Quote every line of the data below as it stands, omitting pictures.

Segment Start: Source material

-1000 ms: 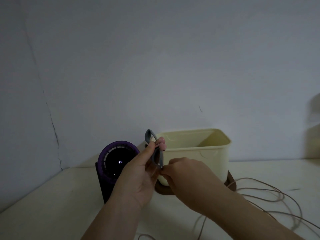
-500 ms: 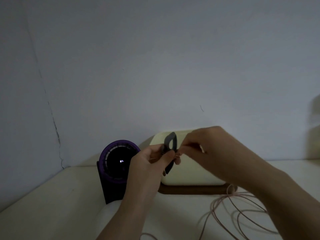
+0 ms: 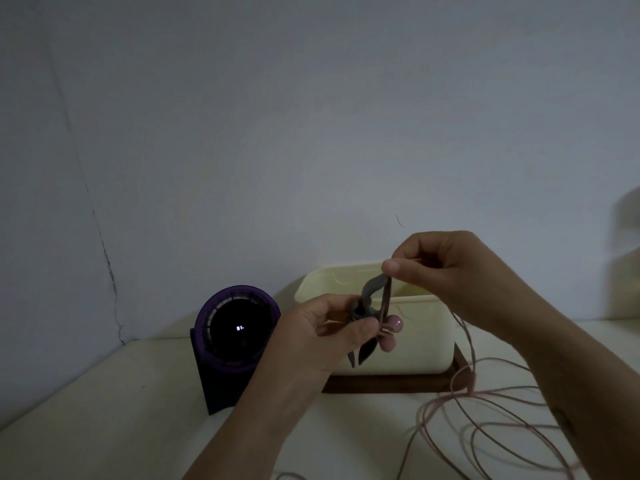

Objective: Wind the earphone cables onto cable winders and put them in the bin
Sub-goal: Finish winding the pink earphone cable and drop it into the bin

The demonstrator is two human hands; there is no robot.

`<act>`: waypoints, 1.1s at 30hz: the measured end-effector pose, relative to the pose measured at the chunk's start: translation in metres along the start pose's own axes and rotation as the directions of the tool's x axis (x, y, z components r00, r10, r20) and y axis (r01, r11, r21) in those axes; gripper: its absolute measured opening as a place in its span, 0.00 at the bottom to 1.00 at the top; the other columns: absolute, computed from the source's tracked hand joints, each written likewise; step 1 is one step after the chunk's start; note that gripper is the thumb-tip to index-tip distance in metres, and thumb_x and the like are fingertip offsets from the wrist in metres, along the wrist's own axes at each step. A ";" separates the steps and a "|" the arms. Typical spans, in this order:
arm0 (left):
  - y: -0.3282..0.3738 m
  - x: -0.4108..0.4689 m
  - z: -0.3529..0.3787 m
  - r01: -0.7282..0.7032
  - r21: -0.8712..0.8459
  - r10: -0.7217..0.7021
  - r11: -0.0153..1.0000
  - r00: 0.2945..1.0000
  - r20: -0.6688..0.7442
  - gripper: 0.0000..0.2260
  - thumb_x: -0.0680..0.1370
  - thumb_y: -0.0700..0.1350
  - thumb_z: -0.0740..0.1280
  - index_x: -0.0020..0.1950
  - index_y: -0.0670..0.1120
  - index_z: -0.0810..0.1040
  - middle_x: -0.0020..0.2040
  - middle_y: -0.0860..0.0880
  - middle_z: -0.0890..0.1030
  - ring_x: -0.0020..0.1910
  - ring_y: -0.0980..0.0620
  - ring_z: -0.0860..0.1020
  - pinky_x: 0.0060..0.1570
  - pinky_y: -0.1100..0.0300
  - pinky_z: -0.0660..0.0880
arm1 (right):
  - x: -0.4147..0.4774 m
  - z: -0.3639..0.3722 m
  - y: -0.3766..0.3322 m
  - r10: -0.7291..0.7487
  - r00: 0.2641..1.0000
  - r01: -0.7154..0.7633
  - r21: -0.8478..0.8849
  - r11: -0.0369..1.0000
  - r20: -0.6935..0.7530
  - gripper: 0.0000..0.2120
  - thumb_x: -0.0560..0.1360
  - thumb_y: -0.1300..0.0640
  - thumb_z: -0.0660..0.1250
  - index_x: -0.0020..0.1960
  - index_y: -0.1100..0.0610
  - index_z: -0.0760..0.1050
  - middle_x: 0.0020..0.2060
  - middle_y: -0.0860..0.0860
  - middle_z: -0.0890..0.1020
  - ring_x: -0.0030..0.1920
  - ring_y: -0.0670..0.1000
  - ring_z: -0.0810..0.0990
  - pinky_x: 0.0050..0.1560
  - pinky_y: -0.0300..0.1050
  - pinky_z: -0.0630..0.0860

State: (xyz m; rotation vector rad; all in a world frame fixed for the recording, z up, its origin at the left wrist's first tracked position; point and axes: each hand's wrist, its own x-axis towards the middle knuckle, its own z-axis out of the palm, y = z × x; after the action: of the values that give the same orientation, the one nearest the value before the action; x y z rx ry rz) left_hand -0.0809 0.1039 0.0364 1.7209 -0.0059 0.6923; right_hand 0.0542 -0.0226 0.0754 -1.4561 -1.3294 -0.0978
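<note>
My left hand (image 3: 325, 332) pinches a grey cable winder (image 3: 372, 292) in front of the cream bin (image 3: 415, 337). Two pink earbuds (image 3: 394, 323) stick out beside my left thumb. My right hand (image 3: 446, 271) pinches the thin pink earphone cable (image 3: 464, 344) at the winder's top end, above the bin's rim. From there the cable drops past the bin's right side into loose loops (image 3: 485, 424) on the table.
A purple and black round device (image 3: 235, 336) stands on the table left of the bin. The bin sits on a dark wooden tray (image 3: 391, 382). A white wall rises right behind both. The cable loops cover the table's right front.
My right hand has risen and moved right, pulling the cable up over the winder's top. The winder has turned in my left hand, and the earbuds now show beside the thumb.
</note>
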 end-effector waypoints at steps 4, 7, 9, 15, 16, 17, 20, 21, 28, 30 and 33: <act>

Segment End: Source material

Answer section
-1000 ms: 
-500 ms: 
+0 ms: 

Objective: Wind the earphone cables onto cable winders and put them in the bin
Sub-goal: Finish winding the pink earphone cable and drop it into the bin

The demonstrator is two human hands; there is no robot.

`<act>`: waypoints, 1.1s at 30hz: the measured end-effector pose, relative to the pose measured at the chunk's start: translation in metres along the start pose's own axes and rotation as the directions of the tool's x axis (x, y, z components r00, r10, r20) and y axis (r01, r11, r21) in those axes; gripper: its absolute measured opening as a place in its span, 0.00 at the bottom to 1.00 at the top; the other columns: absolute, computed from the source's tracked hand joints, each written likewise; step 1 is one step after the chunk's start; note that gripper is the thumb-tip to index-tip distance in metres, and thumb_x and the like are fingertip offsets from the wrist in metres, along the wrist's own axes at each step. A ";" separates the steps and a "|" the arms. Typical spans, in this order:
arm0 (left):
  - y: -0.3282..0.3738 m
  - x: -0.4108..0.4689 m
  - z: -0.3529..0.3787 m
  - r01: -0.7282..0.7032
  - r21: -0.8712..0.8459
  - r10: -0.7217..0.7021
  - r11: -0.0153..1.0000
  - r00: 0.2945..1.0000
  - r20: -0.6688..0.7442
  - gripper: 0.0000..0.2260
  - thumb_x: -0.0680..0.1370
  - thumb_y: -0.0700..0.1350
  - thumb_z: -0.0740..0.1280
  - index_x: -0.0020..0.1950
  - index_y: -0.0670..0.1120
  - index_z: -0.0810..0.1040
  - middle_x: -0.0020..0.2040
  - middle_y: -0.0860..0.0880
  - middle_z: -0.0890..0.1030
  - ring_x: -0.0020..0.1910
  - ring_y: -0.0980..0.0620
  - ring_z: -0.0860..0.1020
  - pinky_x: 0.0060..0.1570
  - pinky_y: -0.1100..0.0300
  - pinky_z: -0.0660..0.0880
arm1 (right):
  - x: -0.4147..0.4774 m
  - z: -0.3639..0.3722 m
  - y: -0.3766..0.3322 m
  - r10: -0.7291..0.7487
  - r00: 0.2641..1.0000
  - r01: -0.7154..0.7633
  - r21: -0.8478..0.8849
  - r11: -0.0369..1.0000
  - r20: -0.6935..0.7530
  - gripper: 0.0000..0.2120
  - thumb_x: -0.0560..0.1360
  - thumb_y: -0.1300..0.0640
  - thumb_z: -0.0660..0.1250
  - index_x: -0.0020..0.1960
  - index_y: -0.1100..0.0610
  - index_z: -0.0760..0.1050
  - middle_x: 0.0020..0.2060
  - middle_y: -0.0860..0.0860
  - middle_z: -0.0890..0.1020
  - ring_x: -0.0030..0.1920
  - ring_y: -0.0670..0.1000
  - ring_z: -0.0810..0.0990
  - pinky_x: 0.0050..0.1560
  - pinky_y: -0.0300..0.1050
  - pinky_z: -0.0630..0.0860

State: (xyz m; rotation vector rad; all in a world frame fixed for the recording, z up, its origin at the left wrist's first tracked position; point and axes: each hand's wrist, its own x-axis towards the middle knuckle, its own z-axis out of the palm, y = z × x; after the action: of the values that give the same orientation, the one nearest the value before the action; x y z rx ry rz) left_hand -0.0809 0.1039 0.0364 1.7209 -0.0059 0.6923; right_hand 0.0542 -0.0226 0.0754 -1.4561 -1.3294 -0.0978
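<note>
My left hand (image 3: 325, 332) pinches a grey cable winder (image 3: 372, 292) in front of the cream bin (image 3: 415, 337). Two pink earbuds (image 3: 394, 323) stick out beside my left thumb. My right hand (image 3: 446, 271) pinches the thin pink earphone cable (image 3: 464, 344) at the winder's top end, above the bin's rim. From there the cable drops past the bin's right side into loose loops (image 3: 485, 424) on the table.
A purple and black round device (image 3: 235, 336) stands on the table left of the bin. The bin sits on a dark wooden tray (image 3: 391, 382). A white wall rises right behind both. The cable loops cover the table's right front.
My right hand has risen and moved right, pulling the cable up over the winder's top. The winder has turned in my left hand, and the earbuds now show beside the thumb.
</note>
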 end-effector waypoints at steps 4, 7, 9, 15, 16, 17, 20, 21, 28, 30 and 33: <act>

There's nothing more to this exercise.